>>
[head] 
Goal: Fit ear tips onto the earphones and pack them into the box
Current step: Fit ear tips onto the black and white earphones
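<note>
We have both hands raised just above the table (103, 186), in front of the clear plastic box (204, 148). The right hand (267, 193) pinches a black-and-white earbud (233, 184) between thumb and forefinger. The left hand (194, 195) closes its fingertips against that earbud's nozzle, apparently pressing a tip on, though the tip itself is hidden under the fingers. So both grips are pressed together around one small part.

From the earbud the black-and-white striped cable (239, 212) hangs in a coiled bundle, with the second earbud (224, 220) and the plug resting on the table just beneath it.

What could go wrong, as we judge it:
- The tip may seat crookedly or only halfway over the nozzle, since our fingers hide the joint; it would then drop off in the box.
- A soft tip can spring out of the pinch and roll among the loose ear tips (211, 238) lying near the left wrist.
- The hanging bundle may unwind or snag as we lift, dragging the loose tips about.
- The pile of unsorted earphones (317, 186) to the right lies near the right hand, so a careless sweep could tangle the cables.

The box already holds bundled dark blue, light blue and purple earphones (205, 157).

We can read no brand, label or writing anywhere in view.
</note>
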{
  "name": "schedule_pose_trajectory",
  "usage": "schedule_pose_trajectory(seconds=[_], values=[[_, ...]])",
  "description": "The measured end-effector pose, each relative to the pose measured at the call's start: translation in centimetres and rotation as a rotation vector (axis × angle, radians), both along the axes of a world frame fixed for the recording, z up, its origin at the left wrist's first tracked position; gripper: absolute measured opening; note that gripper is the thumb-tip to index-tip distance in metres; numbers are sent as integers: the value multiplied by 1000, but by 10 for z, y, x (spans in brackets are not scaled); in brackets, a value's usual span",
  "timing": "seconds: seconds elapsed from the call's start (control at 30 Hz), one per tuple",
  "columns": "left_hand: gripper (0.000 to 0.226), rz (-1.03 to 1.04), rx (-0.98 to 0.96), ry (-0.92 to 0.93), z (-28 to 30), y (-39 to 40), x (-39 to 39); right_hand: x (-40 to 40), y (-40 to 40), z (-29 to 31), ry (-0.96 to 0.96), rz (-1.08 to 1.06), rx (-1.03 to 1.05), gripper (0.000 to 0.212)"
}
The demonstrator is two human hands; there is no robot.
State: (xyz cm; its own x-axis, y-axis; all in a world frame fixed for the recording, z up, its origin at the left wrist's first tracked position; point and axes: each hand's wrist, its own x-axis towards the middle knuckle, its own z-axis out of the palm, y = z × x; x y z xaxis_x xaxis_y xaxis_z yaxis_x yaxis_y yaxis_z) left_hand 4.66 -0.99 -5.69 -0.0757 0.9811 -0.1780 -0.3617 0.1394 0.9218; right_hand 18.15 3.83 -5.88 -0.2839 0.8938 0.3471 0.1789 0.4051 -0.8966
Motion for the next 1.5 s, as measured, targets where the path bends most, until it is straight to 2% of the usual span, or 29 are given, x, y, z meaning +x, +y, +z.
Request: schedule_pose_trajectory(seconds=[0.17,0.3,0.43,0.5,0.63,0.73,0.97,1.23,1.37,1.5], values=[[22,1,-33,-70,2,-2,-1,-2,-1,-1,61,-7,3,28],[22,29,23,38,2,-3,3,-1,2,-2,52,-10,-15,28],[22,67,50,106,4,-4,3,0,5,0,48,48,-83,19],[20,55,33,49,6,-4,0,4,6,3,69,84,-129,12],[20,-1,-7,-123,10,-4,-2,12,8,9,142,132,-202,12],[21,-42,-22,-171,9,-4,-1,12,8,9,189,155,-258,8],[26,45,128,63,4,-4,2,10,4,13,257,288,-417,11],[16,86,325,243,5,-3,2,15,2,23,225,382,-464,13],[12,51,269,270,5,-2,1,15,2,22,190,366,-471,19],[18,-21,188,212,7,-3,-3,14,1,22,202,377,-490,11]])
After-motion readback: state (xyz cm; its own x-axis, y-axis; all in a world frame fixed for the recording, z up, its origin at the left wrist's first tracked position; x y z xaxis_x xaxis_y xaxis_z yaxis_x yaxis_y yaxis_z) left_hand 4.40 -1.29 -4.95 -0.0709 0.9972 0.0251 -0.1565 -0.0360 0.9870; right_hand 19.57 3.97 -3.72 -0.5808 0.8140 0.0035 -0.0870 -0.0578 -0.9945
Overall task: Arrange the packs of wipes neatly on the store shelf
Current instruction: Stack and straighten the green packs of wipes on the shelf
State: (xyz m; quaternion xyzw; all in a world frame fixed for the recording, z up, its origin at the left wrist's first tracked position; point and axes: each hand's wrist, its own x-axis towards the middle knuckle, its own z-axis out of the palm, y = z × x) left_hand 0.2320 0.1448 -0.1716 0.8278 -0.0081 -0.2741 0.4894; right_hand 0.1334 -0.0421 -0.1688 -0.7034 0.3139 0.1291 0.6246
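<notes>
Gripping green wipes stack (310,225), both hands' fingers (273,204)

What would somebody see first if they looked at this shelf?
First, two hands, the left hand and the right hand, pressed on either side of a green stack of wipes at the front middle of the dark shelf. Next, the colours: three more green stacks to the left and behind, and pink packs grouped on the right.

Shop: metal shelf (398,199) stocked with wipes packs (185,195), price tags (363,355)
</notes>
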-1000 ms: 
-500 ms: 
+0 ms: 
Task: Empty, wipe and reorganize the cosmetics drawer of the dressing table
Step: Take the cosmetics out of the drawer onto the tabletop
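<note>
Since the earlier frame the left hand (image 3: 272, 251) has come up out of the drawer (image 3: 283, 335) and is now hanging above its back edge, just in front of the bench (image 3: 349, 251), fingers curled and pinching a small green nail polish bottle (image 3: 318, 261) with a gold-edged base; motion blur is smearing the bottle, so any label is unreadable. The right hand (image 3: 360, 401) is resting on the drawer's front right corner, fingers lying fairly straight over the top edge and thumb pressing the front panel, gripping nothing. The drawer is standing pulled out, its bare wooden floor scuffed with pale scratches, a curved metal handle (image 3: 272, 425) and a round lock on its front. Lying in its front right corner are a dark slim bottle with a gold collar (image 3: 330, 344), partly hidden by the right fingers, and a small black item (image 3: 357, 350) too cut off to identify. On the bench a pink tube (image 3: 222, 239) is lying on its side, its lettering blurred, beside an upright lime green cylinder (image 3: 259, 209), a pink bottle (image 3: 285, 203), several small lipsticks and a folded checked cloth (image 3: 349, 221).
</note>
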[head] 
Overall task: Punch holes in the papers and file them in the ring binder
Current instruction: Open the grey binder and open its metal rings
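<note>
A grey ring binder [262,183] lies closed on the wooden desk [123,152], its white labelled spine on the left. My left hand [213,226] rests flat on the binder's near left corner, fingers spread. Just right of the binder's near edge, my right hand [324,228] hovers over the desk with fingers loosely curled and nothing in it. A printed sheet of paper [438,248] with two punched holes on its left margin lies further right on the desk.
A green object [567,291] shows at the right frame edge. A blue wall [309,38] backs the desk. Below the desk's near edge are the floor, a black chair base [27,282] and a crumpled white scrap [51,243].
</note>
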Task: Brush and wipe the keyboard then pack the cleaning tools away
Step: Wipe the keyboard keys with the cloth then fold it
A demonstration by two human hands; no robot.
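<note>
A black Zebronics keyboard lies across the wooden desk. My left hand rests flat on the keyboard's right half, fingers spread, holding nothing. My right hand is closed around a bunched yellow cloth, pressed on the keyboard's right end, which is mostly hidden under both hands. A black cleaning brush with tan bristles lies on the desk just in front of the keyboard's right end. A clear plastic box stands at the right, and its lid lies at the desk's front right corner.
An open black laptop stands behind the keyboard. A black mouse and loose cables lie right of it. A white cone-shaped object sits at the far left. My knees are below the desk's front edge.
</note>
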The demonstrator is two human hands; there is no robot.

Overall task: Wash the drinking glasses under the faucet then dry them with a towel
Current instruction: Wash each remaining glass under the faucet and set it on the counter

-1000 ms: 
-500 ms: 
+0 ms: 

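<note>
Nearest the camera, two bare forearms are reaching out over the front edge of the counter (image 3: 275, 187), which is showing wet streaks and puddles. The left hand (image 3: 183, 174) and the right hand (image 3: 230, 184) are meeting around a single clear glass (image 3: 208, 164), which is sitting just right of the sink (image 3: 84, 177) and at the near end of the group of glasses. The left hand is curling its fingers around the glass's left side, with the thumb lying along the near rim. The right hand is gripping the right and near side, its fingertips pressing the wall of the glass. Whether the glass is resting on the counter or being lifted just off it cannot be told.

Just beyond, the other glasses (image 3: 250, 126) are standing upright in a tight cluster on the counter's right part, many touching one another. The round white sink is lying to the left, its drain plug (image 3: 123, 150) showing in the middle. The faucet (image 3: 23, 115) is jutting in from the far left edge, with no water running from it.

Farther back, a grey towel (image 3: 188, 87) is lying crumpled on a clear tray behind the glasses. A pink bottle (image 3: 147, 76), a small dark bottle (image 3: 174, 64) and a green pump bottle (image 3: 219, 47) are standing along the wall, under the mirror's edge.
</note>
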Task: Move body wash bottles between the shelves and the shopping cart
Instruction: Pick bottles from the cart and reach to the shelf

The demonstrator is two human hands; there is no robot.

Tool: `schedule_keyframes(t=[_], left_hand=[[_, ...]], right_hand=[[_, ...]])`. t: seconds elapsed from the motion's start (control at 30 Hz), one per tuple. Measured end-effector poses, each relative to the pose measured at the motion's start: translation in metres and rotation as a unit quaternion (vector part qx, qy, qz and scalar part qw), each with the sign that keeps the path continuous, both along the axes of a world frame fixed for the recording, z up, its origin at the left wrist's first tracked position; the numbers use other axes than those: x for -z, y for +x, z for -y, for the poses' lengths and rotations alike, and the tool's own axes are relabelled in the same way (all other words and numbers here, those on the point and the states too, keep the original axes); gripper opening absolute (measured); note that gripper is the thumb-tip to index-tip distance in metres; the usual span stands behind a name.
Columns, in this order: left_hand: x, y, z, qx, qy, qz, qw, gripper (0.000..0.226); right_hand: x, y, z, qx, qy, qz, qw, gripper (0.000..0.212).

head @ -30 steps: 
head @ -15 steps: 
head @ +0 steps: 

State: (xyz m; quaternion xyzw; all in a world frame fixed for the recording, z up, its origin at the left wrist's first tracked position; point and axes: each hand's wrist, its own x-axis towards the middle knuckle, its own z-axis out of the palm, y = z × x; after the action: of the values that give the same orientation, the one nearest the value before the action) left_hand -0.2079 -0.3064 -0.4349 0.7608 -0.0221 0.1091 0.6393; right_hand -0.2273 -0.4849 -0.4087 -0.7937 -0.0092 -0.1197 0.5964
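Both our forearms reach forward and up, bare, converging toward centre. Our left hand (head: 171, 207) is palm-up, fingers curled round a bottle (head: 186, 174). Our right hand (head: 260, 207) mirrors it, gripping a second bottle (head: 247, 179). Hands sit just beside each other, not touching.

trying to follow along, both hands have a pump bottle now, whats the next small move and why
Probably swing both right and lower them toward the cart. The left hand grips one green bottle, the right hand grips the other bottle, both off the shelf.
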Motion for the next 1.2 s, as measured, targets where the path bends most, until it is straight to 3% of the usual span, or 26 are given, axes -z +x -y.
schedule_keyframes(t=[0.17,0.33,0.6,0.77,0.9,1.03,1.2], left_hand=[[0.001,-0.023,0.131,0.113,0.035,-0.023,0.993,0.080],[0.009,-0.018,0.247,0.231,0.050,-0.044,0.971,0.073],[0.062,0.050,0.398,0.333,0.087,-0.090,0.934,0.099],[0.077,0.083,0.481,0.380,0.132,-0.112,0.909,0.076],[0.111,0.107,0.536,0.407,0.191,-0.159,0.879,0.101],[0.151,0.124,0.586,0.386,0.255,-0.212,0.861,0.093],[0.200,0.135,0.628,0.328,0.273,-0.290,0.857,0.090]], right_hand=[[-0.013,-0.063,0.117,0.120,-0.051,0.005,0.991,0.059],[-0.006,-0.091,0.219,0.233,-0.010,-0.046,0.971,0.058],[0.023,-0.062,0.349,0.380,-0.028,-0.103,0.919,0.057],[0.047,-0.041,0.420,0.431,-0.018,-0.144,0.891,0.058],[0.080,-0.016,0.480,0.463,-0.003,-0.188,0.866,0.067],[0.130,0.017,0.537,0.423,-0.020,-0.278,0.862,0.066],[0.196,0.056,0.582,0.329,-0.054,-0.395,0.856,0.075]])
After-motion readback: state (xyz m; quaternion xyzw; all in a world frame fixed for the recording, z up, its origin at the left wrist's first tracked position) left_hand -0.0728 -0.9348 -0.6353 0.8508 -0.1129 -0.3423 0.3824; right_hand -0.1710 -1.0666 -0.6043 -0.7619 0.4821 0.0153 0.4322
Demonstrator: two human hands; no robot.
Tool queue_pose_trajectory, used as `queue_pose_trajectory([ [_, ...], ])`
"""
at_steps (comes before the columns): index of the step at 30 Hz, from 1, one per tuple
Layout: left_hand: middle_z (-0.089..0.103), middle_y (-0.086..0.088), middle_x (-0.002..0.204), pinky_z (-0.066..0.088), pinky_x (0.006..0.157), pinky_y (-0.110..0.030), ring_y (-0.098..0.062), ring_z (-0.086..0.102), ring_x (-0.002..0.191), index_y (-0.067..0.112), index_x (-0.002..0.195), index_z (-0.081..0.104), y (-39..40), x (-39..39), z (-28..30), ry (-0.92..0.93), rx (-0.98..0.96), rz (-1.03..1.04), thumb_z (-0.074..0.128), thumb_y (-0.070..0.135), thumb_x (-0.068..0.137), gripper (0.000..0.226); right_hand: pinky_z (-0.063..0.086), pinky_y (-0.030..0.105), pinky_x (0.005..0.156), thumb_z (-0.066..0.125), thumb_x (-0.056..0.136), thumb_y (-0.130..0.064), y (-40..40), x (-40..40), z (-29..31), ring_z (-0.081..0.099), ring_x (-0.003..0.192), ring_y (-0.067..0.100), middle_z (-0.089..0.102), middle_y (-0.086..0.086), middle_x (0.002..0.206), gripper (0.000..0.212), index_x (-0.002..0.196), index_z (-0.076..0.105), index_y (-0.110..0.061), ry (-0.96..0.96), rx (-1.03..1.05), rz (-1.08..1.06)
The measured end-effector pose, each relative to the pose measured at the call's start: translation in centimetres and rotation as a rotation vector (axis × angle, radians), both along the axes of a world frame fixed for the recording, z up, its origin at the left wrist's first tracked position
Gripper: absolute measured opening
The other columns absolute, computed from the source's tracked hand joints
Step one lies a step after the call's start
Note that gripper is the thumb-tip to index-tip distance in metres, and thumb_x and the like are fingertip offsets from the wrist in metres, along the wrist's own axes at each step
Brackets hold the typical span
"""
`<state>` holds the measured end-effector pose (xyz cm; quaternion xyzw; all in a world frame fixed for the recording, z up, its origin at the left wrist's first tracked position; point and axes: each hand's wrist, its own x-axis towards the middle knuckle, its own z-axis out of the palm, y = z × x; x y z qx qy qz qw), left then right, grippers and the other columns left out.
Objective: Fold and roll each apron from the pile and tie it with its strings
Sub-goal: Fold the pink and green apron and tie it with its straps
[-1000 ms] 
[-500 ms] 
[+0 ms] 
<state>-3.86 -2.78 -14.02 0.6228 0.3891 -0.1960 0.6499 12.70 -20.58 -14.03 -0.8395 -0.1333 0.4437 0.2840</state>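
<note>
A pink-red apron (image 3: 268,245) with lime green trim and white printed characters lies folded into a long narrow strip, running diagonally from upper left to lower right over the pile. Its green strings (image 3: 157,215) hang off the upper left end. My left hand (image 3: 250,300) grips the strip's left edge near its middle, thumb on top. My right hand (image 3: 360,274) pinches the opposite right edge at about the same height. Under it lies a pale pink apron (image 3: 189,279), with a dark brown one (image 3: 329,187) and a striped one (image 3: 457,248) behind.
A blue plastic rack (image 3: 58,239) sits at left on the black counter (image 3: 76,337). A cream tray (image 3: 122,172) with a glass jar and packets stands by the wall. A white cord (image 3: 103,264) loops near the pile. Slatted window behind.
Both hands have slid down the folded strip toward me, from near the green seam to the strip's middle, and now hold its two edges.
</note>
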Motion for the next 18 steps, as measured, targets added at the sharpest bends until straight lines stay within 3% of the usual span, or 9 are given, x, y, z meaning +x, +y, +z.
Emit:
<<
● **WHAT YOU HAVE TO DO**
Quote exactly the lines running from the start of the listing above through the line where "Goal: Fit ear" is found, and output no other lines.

● **EXERCISE RESULT**
[head] 
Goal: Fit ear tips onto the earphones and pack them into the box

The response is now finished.